- [DIRECTIONS]: The whole listing is to be returned exactly.

- [DATA EXTRACT]:
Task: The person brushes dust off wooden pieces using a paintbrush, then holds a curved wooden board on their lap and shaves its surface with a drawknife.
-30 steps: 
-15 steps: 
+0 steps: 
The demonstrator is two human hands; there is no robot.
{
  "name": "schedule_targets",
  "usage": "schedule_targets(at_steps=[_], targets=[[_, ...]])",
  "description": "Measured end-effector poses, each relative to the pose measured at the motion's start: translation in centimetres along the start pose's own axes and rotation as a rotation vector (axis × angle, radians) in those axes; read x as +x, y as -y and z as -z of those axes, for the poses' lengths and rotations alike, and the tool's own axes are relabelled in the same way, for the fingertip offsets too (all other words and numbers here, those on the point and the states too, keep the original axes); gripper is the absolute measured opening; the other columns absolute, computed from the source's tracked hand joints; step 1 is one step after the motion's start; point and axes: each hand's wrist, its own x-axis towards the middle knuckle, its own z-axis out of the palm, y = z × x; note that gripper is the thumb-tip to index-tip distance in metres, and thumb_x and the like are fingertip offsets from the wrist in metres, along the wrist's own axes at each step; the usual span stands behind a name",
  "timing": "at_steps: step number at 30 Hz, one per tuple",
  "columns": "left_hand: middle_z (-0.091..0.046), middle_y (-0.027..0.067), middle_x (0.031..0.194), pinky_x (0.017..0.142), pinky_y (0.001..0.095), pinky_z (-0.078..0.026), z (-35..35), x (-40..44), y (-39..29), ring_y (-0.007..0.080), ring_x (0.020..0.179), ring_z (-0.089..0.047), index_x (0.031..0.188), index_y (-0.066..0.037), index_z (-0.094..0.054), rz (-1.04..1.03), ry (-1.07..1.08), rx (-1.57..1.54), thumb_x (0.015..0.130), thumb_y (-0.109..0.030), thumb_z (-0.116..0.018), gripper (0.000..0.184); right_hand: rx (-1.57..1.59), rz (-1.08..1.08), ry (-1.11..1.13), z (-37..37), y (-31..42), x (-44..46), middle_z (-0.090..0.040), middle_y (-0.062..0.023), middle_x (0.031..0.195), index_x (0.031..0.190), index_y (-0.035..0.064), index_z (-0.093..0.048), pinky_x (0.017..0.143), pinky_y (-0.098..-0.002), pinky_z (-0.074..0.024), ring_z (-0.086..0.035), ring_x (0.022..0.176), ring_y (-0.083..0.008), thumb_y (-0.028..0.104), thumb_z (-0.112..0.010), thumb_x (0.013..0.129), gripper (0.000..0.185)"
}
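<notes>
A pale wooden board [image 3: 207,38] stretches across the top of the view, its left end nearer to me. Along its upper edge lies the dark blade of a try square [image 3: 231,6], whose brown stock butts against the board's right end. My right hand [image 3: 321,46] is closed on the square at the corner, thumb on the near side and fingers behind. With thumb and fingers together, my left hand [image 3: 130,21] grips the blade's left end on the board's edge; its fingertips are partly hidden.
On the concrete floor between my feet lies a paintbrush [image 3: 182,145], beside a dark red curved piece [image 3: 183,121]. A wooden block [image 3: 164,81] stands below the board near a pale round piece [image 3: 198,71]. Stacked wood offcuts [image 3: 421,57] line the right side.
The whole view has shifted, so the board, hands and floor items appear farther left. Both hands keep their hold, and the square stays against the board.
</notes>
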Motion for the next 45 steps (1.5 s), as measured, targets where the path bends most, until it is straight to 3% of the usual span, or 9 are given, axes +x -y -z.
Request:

- [WRITTEN ANSWER]:
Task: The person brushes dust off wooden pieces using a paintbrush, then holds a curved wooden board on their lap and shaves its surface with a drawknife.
-30 steps: 
-15 steps: 
+0 steps: 
The demonstrator is two human hands; there is no robot.
{
  "name": "schedule_targets",
  "usage": "schedule_targets(at_steps=[_], targets=[[_, ...]])",
  "description": "Measured end-effector poses, each relative to the pose measured at the motion's start: translation in centimetres along the start pose's own axes and rotation as a rotation vector (axis × angle, radians) in those axes; read x as +x, y as -y and z as -z of those axes, for the poses' lengths and rotations alike, and the tool's own axes are relabelled in the same way, for the fingertip offsets too (all other words and numbers here, those on the point and the states too, keep the original axes); gripper is the absolute measured opening; the other columns absolute, computed from the source's tracked hand joints; step 1 is one step after the motion's start; point and axes: each hand's wrist, its own x-axis towards the middle knuckle, its own z-axis out of the palm, y = z × x; note that gripper is the thumb-tip to index-tip distance in metres, and thumb_x and the like are fingertip offsets from the wrist in metres, along the wrist's own axes at each step; the usual span stands behind a name",
  "timing": "at_steps: step number at 30 Hz, one per tuple",
  "columns": "left_hand: middle_z (-0.091..0.046), middle_y (-0.027..0.067), middle_x (0.031..0.194), pinky_x (0.017..0.142), pinky_y (0.001..0.095), pinky_z (-0.078..0.026), z (-35..35), x (-40..44), y (-39..29), ring_y (-0.007..0.080), ring_x (0.020..0.179), ring_z (-0.089..0.047), index_x (0.031..0.188), index_y (-0.066..0.037), index_z (-0.094..0.054), rz (-1.04..1.03), ry (-1.07..1.08), rx (-1.57..1.54), thumb_x (0.015..0.130), thumb_y (-0.109..0.030), thumb_z (-0.116..0.018), gripper (0.000..0.184); right_hand: rx (-1.57..1.59), rz (-1.08..1.08), ry (-1.11..1.13), z (-37..37), y (-31..42), x (-44..46), middle_z (-0.090..0.040), middle_y (-0.062..0.023), middle_x (0.031..0.195), index_x (0.031..0.190), index_y (-0.035..0.064), index_z (-0.093..0.048), pinky_x (0.017..0.143), pinky_y (-0.098..-0.002), pinky_z (-0.074..0.024), ring_z (-0.086..0.035), ring_x (0.022..0.176), ring_y (-0.083..0.008), thumb_y (-0.028..0.104), thumb_z (-0.112..0.010), thumb_x (0.013..0.129), gripper (0.000..0.185)"
}
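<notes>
A pale wooden board [image 3: 207,38] stretches across the top of the view, its left end nearer to me. Along its upper edge lies the dark blade of a try square [image 3: 231,6], whose brown stock butts against the board's right end. My right hand [image 3: 321,46] is closed on the square at the corner, thumb on the near side and fingers behind. With thumb and fingers together, my left hand [image 3: 130,21] grips the blade's left end on the board's edge; its fingertips are partly hidden.
On the concrete floor between my feet lies a paintbrush [image 3: 182,145], beside a dark red curved piece [image 3: 183,121]. A wooden block [image 3: 164,81] stands below the board near a pale round piece [image 3: 198,71]. Stacked wood offcuts [image 3: 421,57] line the right side.
The whole view has shifted, so the board, hands and floor items appear farther left. Both hands keep their hold, and the square stays against the board.
</notes>
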Motion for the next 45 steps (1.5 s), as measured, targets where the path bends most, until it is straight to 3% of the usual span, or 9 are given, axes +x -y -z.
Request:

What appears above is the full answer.